TASK STATEMENT -> Transcribe the stretch of entries below from the line with "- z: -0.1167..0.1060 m" through the line with "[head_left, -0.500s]", exactly and with both ends included; leave out all other lines.

RECORDS SUPPLIED ->
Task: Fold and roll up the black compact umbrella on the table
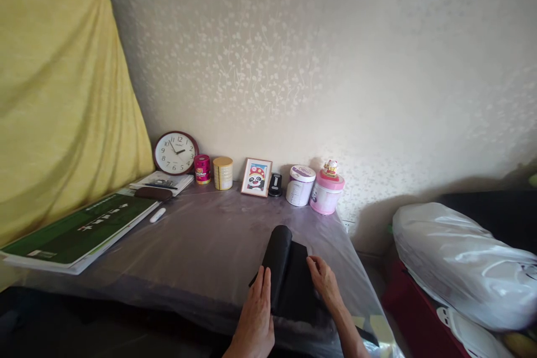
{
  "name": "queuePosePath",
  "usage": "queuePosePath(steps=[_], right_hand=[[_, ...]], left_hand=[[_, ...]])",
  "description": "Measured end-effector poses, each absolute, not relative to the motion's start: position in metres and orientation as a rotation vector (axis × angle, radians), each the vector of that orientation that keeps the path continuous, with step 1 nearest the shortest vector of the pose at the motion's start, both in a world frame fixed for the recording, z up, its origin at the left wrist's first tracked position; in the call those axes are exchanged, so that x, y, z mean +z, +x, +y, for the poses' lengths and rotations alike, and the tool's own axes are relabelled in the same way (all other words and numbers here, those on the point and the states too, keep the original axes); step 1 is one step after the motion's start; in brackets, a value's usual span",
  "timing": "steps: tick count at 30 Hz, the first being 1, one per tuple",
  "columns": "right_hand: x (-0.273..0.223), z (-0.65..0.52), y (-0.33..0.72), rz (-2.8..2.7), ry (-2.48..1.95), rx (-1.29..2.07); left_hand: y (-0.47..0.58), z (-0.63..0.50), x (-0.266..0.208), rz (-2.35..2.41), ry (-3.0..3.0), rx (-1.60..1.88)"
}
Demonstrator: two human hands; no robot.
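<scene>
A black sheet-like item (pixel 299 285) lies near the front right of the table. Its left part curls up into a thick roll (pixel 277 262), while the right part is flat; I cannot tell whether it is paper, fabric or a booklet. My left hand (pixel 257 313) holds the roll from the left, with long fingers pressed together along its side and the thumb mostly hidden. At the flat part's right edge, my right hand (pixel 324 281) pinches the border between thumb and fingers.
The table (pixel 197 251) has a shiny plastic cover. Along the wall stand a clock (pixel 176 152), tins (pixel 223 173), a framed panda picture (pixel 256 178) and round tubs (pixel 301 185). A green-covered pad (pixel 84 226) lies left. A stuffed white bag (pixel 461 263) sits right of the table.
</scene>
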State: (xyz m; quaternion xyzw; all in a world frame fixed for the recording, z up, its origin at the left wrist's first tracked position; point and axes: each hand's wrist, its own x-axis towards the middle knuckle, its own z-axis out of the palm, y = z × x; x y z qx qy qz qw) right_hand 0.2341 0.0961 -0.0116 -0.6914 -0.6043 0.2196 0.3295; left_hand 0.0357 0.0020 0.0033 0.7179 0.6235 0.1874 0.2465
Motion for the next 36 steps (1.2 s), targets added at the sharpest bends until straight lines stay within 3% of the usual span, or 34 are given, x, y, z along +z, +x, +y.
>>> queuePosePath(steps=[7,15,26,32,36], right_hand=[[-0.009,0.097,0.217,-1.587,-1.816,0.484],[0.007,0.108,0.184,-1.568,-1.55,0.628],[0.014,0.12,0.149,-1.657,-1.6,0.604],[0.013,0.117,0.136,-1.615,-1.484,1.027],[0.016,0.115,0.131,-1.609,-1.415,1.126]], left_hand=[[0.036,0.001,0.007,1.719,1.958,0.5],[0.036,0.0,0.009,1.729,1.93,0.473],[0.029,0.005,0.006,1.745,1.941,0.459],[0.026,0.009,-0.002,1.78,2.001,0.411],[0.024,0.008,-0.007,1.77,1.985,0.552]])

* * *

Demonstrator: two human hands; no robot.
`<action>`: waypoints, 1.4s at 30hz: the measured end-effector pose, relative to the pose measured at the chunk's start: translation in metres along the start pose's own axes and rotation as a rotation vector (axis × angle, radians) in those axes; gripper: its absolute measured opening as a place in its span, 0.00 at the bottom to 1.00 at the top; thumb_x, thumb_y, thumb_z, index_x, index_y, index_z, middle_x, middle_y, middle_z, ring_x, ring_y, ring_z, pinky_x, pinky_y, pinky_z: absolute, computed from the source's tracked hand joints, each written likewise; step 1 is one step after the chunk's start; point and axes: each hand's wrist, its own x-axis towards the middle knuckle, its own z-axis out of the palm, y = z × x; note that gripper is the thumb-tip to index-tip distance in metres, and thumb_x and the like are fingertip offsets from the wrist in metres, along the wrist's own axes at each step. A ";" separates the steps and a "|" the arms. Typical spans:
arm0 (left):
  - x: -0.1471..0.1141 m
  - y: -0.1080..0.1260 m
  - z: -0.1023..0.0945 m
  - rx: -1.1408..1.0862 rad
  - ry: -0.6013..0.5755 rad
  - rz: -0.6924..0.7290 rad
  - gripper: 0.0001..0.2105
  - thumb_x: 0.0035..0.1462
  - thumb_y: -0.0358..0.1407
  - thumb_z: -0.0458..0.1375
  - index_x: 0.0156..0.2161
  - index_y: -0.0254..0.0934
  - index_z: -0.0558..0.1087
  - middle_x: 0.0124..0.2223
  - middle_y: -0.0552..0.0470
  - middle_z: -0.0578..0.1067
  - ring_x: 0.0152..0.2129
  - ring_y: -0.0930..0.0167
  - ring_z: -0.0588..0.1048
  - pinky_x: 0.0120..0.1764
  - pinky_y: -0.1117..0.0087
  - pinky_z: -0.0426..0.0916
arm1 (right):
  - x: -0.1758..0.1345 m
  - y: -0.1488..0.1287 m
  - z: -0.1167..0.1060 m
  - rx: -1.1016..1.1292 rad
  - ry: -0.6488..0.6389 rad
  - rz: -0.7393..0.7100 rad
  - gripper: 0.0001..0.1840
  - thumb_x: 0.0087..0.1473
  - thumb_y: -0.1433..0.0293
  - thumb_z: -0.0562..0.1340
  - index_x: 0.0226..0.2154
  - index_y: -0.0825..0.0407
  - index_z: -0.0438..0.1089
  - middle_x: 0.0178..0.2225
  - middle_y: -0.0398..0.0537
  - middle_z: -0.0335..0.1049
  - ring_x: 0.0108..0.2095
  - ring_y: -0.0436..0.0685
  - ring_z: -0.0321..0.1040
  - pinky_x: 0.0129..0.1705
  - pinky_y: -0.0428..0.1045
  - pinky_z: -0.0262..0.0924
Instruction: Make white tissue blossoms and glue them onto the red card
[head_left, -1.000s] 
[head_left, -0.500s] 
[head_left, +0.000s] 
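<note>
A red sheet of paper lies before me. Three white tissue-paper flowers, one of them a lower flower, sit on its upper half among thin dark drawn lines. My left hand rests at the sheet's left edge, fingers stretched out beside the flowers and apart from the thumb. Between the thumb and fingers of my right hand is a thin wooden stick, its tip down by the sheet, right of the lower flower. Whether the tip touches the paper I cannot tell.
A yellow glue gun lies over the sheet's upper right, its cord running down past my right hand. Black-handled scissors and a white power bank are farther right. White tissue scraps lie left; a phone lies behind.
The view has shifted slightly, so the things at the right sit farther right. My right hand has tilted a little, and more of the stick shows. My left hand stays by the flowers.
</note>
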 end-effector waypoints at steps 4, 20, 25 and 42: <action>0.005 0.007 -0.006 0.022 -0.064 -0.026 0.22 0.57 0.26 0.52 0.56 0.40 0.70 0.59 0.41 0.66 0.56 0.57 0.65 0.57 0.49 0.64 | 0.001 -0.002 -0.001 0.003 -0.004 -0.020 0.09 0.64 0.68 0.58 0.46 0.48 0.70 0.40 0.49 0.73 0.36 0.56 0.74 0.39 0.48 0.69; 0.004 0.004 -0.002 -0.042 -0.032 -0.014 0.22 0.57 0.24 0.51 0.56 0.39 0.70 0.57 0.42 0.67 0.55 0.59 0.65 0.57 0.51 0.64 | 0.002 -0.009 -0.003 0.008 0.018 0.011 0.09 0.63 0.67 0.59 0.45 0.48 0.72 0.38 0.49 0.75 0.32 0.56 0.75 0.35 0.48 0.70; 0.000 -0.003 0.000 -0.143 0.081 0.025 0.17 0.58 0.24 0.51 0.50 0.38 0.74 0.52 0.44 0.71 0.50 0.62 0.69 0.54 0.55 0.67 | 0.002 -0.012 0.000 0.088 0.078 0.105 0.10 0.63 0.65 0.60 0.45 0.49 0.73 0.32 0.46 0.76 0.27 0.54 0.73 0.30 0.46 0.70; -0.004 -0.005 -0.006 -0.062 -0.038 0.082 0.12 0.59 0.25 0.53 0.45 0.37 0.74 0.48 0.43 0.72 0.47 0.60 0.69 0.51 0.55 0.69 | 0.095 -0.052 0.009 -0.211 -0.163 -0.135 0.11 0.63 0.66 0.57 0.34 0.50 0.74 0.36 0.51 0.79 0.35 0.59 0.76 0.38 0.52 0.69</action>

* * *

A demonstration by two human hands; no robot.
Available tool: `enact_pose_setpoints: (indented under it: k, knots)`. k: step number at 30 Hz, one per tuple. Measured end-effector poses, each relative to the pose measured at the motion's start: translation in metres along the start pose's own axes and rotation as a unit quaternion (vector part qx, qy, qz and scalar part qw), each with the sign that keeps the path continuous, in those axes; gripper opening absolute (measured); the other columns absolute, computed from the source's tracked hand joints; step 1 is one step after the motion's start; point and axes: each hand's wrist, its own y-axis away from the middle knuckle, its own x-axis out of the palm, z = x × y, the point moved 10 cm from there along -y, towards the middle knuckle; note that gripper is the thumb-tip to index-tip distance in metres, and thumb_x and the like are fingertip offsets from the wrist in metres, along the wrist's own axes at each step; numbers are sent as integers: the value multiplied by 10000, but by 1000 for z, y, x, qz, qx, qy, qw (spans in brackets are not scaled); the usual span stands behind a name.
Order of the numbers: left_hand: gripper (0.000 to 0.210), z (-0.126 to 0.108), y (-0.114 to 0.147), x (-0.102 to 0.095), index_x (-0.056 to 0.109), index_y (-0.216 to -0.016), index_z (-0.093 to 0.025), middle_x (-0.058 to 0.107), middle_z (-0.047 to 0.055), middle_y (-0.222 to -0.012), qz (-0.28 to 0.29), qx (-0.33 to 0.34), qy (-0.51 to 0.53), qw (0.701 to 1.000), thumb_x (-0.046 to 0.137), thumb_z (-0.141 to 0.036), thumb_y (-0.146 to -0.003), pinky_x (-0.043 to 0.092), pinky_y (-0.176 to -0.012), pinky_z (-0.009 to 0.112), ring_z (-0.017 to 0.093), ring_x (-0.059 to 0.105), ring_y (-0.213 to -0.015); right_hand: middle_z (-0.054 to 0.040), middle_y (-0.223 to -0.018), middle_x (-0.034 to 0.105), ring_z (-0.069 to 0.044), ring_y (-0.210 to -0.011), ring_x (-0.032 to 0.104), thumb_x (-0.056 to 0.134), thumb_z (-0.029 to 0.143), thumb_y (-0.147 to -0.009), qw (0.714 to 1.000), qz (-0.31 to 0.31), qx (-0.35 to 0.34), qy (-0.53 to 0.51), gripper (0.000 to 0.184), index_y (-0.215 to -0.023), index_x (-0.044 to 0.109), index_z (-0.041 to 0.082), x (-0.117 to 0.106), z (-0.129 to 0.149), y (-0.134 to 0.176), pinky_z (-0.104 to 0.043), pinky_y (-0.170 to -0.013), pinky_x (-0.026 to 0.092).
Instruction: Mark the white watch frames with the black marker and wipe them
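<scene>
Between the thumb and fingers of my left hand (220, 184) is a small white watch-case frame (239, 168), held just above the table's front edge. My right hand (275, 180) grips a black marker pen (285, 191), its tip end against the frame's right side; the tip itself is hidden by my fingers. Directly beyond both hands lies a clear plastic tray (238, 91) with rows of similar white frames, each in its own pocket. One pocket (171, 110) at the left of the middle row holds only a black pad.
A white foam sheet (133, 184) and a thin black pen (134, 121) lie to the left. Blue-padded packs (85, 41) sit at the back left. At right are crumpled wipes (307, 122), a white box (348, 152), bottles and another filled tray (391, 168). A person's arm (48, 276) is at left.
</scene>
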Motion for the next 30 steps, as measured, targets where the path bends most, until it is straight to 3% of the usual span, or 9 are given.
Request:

RESULT FOR THIS EXERCISE ->
  - z: -0.1167..0.1060 m
  - rx: -1.1016..1.1292 rad
  - ry: -0.6488..0.6389 rad
  - rz: -0.7393..0.7100 rad
  - gripper: 0.0001..0.1840
  - thumb_x: 0.0087..0.1473
  - thumb_y: -0.1433..0.0293
  - thumb_z: -0.0562..0.1340
  - index_x: 0.0226..0.2154
  - index_y: -0.0825..0.0407
  - index_z: -0.0438..0.1089
  - middle_x: 0.0178..0.2225
  - middle_y: -0.0398..0.0537
  - middle_z: -0.0335..0.1049
  - ring_x: 0.0108..0.2095
  - ring_y: -0.0436..0.0685
  - ring_z: -0.0321..0.1040
  - pinky_x: 0.0129..0.1705
  - pinky_y: -0.0428..0.1045
  - pinky_z: -0.0262..0.0924
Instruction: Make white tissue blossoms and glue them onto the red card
[head_left, -1.000s] 
[head_left, -0.500s] 

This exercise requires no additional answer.